▶ [TASK GOAL]: Your answer must be an exact copy of the records below, minus the pictures.

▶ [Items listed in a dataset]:
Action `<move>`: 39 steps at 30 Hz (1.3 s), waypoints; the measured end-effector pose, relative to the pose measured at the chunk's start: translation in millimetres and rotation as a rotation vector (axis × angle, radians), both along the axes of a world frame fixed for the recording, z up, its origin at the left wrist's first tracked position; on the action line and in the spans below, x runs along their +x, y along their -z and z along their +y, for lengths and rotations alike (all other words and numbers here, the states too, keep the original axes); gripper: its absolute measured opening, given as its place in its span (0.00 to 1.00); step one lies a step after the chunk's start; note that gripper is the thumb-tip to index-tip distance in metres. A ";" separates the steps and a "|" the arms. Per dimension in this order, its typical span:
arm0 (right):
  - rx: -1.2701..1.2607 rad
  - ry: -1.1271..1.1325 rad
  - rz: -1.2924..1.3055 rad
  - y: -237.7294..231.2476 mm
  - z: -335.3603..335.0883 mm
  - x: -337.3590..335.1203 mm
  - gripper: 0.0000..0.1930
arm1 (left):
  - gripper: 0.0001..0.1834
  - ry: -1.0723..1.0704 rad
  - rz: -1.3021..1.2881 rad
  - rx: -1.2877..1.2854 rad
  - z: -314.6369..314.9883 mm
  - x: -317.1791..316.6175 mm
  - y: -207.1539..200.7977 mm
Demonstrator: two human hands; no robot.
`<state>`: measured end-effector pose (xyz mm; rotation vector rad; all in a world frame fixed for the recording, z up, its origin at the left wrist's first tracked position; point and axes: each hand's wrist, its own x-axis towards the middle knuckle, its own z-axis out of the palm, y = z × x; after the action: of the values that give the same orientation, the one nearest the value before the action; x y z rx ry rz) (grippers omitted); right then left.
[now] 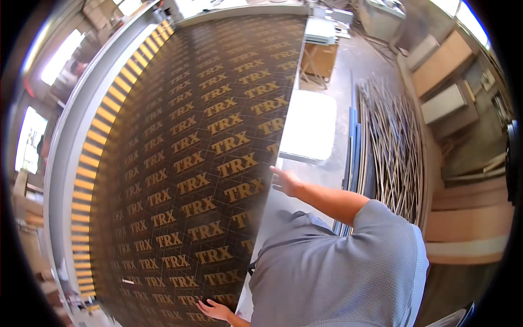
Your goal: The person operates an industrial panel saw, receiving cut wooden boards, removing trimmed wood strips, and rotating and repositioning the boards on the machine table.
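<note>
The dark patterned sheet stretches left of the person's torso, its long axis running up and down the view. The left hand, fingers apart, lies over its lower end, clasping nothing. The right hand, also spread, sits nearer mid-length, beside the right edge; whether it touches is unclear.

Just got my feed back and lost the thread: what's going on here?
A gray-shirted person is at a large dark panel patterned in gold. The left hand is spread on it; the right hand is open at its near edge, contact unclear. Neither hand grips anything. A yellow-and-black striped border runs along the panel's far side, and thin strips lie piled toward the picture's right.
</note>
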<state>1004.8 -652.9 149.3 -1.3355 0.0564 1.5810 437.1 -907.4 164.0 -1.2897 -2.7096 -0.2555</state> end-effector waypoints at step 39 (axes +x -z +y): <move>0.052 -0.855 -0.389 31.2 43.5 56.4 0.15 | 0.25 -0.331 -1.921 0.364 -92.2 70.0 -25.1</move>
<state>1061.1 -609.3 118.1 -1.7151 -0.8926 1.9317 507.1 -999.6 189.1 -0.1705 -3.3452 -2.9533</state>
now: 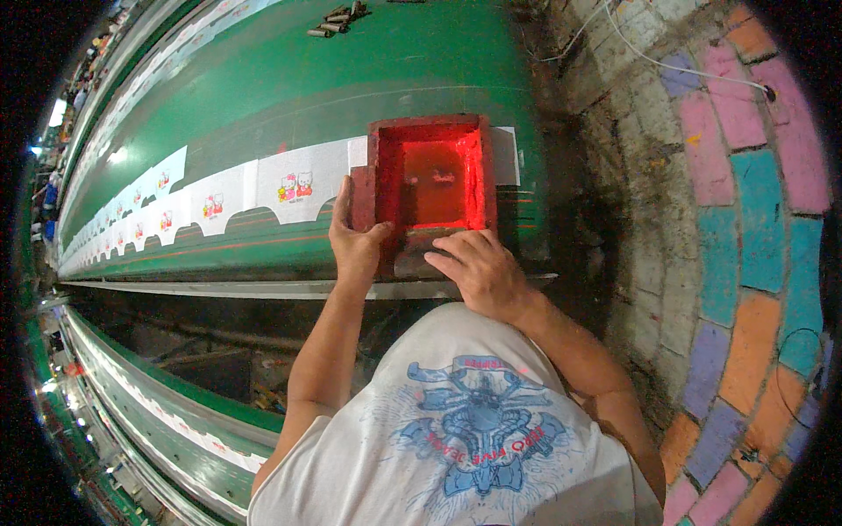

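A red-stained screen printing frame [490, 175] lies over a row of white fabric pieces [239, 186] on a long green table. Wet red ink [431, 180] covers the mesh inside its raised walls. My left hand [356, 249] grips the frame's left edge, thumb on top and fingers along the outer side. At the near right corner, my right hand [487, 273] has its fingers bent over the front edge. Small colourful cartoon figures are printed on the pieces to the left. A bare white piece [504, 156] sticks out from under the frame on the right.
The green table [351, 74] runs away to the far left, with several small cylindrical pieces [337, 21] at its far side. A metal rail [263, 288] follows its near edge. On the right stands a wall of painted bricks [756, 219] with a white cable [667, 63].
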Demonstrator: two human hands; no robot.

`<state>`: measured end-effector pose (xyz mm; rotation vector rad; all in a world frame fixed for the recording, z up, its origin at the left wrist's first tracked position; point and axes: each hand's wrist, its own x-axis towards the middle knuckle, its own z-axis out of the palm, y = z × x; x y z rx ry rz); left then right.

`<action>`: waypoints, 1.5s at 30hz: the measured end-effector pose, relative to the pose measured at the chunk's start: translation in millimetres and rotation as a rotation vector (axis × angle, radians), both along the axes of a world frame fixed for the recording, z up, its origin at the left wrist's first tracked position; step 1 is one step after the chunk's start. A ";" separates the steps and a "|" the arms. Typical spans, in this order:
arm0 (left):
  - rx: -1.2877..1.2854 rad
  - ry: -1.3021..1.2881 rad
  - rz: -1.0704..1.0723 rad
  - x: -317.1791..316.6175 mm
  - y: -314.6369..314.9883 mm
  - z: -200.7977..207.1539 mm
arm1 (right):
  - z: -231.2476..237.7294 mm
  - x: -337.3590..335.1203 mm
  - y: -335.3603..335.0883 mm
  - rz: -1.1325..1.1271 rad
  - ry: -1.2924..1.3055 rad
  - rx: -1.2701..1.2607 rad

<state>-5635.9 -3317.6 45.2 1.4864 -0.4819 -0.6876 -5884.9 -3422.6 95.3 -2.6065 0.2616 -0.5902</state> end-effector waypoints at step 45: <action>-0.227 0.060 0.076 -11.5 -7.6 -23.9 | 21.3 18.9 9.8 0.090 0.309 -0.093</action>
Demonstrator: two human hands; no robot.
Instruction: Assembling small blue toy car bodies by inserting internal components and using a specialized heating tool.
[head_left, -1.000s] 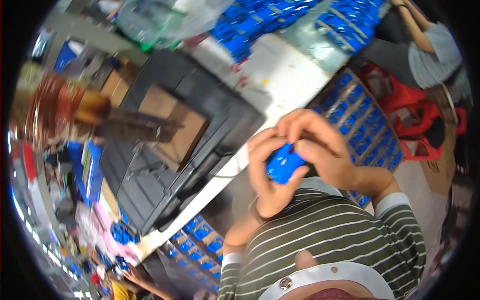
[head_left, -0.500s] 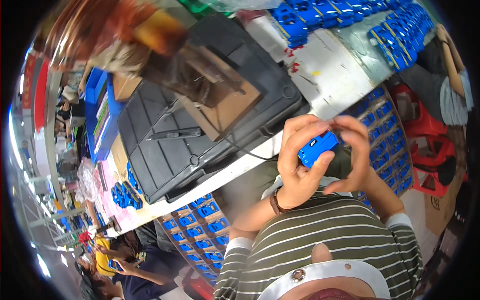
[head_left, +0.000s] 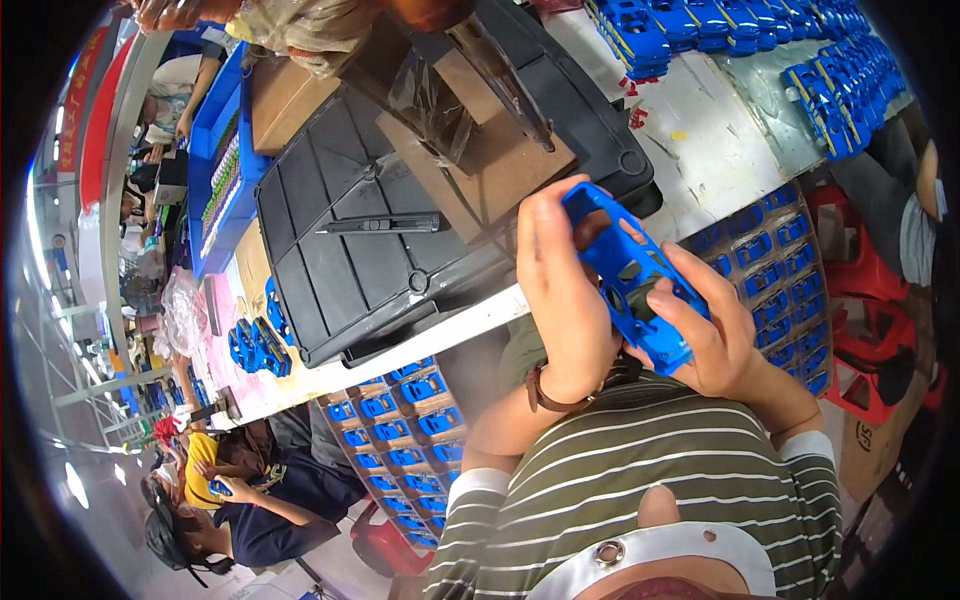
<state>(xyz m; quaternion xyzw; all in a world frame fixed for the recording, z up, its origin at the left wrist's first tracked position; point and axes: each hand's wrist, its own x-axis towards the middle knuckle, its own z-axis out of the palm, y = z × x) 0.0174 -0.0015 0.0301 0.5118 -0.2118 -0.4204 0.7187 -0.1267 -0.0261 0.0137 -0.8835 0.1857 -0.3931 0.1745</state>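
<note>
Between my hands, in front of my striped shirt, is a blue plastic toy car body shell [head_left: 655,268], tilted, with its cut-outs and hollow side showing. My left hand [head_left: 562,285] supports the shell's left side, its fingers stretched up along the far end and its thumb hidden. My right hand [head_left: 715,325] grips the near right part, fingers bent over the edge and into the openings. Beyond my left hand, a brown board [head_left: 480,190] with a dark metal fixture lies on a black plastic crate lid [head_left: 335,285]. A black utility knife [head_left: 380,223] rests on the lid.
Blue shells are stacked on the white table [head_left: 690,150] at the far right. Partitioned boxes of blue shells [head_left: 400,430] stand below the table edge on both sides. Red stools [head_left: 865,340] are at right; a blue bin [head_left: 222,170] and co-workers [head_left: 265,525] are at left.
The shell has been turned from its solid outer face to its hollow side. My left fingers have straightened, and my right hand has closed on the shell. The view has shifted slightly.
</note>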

▶ [FINISHED TASK]:
Action `<move>`: 39 steps at 30 Hz (1.3 s), waypoints; the measured end-effector pose, relative to the pose measured at the chunk's start: translation in millimetres and rotation as a rotation vector (axis × angle, radians), both along the axes of a world frame fixed for the recording, z up, its origin at the left wrist's first tracked position; on the action line and in the spans below, x runs along their +x, y along their -z and z along their +y, for lengths and rotations alike (all other words and numbers here, the states too, keep the original axes); gripper: its absolute measured opening, given as its place in its span (0.00 to 1.00); step one lies a step after the chunk's start; note that gripper is the thumb-tip to index-tip distance in metres. A ";" separates the steps and a "|" the arms. Per dimension in this order, its typical span:
arm0 (right):
  - rx: -1.2701..1.2607 rad
  - ry: -1.1271..1.1325 rad
  - rz: -1.2924..1.3055 rad
  - y: -237.7294..231.2476 mm
  - z: -335.3603..335.0883 mm
  - x: -337.3590..335.1203 mm
  - gripper: 0.0000..0.1930
arm1 (left):
  - gripper: 0.0001..0.1834
  - ry: -1.0723..1.0704 rad
  - rz: -1.3021..1.2881 rad
  - rx: -1.2877..1.2854 rad
  - z: -314.6369..314.9883 mm
  - x: -317.1791..316.6175 mm
  - y: -207.1539..200.7977 mm
Demonstrator: two human hands; no robot.
`<state>`: measured end-effector pose (xyz mm; rotation vector rad; all in a world frame fixed for the recording, z up, its origin at the left wrist's first tracked position; point and axes: each hand's wrist, its own x-axis towards the middle knuckle, its own z-axis out of the palm, y = z × x; after the action: of the values that give the same orientation, the one nearest the value before the action; x y z rx ry rz) (grippers omitted); right then left.
[now] 
Your goal: The person operates an industrial panel saw, receiving cut wooden boards, removing trimmed wood strips, and rotating and repositioning the boards on the machine table.
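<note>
The dark patterned sheet stretches left of the person's torso, its long axis running up and down the view. The left hand, fingers apart, lies over its lower end, clasping nothing. The right hand, also spread, sits nearer mid-length, beside the right edge; whether it touches is unclear.

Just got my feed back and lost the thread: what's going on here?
A gray-shirted person is at a large dark panel patterned in gold. The left hand is spread on it; the right hand is open at its near edge, contact unclear. Neither hand grips anything. A yellow-and-black striped border runs along the panel's far side, and thin strips lie piled toward the picture's right.
</note>
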<state>1004.8 -652.9 149.3 -1.3355 0.0564 1.5810 437.1 -907.4 164.0 -1.2897 -2.7096 -0.2555</state> end-effector waypoints at step 39 (axes +x -z +y): <move>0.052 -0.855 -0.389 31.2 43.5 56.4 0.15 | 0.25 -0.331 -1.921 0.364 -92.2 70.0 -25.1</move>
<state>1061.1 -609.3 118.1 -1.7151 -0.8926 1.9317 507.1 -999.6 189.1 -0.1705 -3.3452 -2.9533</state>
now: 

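A red-stained screen printing frame [490, 175] lies over a row of white fabric pieces [239, 186] on a long green table. Wet red ink [431, 180] covers the mesh inside its raised walls. My left hand [356, 249] grips the frame's left edge, thumb on top and fingers along the outer side. At the near right corner, my right hand [487, 273] has its fingers bent over the front edge. Small colourful cartoon figures are printed on the pieces to the left. A bare white piece [504, 156] sticks out from under the frame on the right.
The green table [351, 74] runs away to the far left, with several small cylindrical pieces [337, 21] at its far side. A metal rail [263, 288] follows its near edge. On the right stands a wall of painted bricks [756, 219] with a white cable [667, 63].
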Demonstrator: two human hands; no robot.

`<state>`: measured end-effector pose (xyz mm; rotation vector rad; all in a world frame fixed for the recording, z up, its origin at the left wrist's first tracked position; point and axes: each hand's wrist, its own x-axis towards the middle knuckle, its own z-axis out of the palm, y = z × x; x y z rx ry rz); left then right.

`<action>`: waypoints, 1.5s at 30hz: the measured end-effector pose, relative to the pose measured at the chunk's start: translation in millimetres and rotation as a rotation vector (axis × angle, radians), both along the axes of a world frame fixed for the recording, z up, its origin at the left wrist's first tracked position; step 1 is one step after the chunk's start. A ";" separates the steps and a "|" the arms. Typical spans, in this order:
arm0 (left):
  - rx: -1.2877..1.2854 rad
  - ry: -1.3021..1.2881 rad
  - rz: -1.0704..1.0723 rad
  - x: -317.1791..316.6175 mm
  - y: -314.6369..314.9883 mm
  - z: -200.7977..207.1539 mm
arm1 (right):
  - z: -231.2476..237.7294 mm
  - x: -337.3590..335.1203 mm
  - y: -335.3603..335.0883 mm
  - rz: -1.1325..1.1271 rad
  - ry: -1.2924..1.3055 rad
  - rx: -1.2701..1.2607 rad

<state>-5635.9 -3317.6 45.2 1.4864 -0.4819 -0.6876 -5884.9 -3422.6 95.3 -2.6065 0.2616 -0.5902</state> end-effector waypoints at step 45: <action>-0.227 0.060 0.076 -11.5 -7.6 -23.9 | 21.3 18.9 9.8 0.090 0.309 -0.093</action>
Demonstrator: two human hands; no robot.
Instruction: Assembling small blue toy car bodies by inserting internal components and using a specialized heating tool.
[head_left, -1.000s] 
[head_left, -0.500s] 
[head_left, +0.000s] 
<state>(xyz m; quaternion xyzw; all in a world frame fixed for the recording, z up, its origin at the left wrist's first tracked position; point and axes: each hand's wrist, its own x-axis towards the middle knuckle, its own z-axis out of the palm, y = z × x) 0.0174 -0.0015 0.0301 0.5118 -0.2118 -0.4204 0.7187 -0.1267 -0.0261 0.0137 -0.8835 0.1857 -0.3931 0.1745</state>
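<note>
Between my hands, in front of my striped shirt, is a blue plastic toy car body shell [head_left: 655,268], tilted, with its cut-outs and hollow side showing. My left hand [head_left: 562,285] supports the shell's left side, its fingers stretched up along the far end and its thumb hidden. My right hand [head_left: 715,325] grips the near right part, fingers bent over the edge and into the openings. Beyond my left hand, a brown board [head_left: 480,190] with a dark metal fixture lies on a black plastic crate lid [head_left: 335,285]. A black utility knife [head_left: 380,223] rests on the lid.
Blue shells are stacked on the white table [head_left: 690,150] at the far right. Partitioned boxes of blue shells [head_left: 400,430] stand below the table edge on both sides. Red stools [head_left: 865,340] are at right; a blue bin [head_left: 222,170] and co-workers [head_left: 265,525] are at left.
The shell has been turned from its solid outer face to its hollow side. My left fingers have straightened, and my right hand has closed on the shell. The view has shifted slightly.
</note>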

This answer is now finished.